Et si certaines odeurs permettaient d’être physiquement plus performant?
- UdeMNouvelles
Le 16 février 2024
- Martin LaSalle
Certaines odeurs amélioreraient les performances physiques, selon une revue d’études réalisée par Mathieu Cournoyer, étudiant de maîtrise en sciences de l’activité physique à l’UdeM.
Saviez-vous qu’il est possible que l’odeur de menthe poivrée vous permette de courir plus vite? Que humer un peu d’ammoniac vous fasse faire quelques pompes (push-ups) de plus que d’habitude? Et qu’un effluve de jasmin puisse améliorer votre score aux quilles?
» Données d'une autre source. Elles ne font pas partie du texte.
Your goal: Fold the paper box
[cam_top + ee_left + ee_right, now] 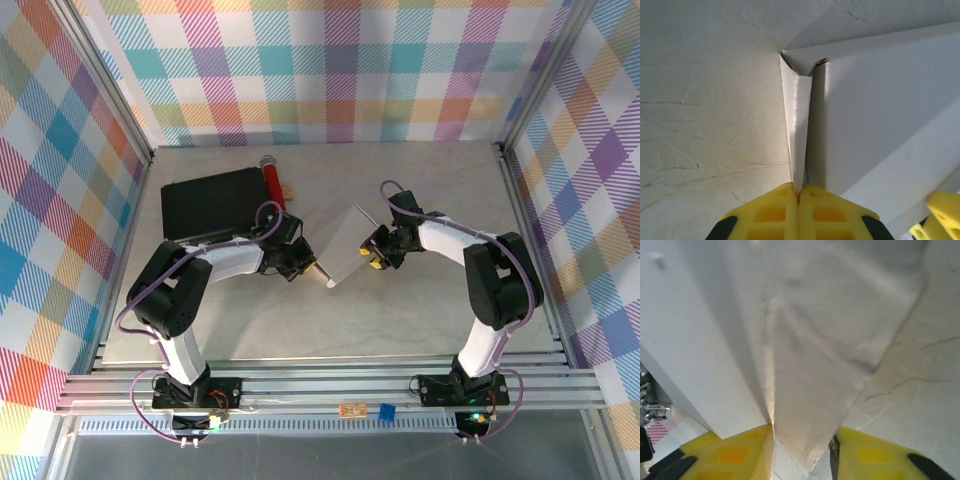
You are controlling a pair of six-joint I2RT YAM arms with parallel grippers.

C’est ce qu’a découvert l’étudiant de maîtrise Mathieu Cournoyer, de l’École de kinésiologie et des sciences de l’activité physique de l’Université de Montréal, qui a recensé 19 études portant sur l’effet des stimulations olfactives sur la performance physique et dont l’analyse et ses résultats viennent d’être publiés dans la revue Physiology & Behavior.
C’est sous la direction de la professeure Marie-Ève Mathieu que le futur diplômé a amorcé la recension des études relatives à l’effet des odeurs sur la rapidité, l’endurance et la précision dans différentes activités physiques.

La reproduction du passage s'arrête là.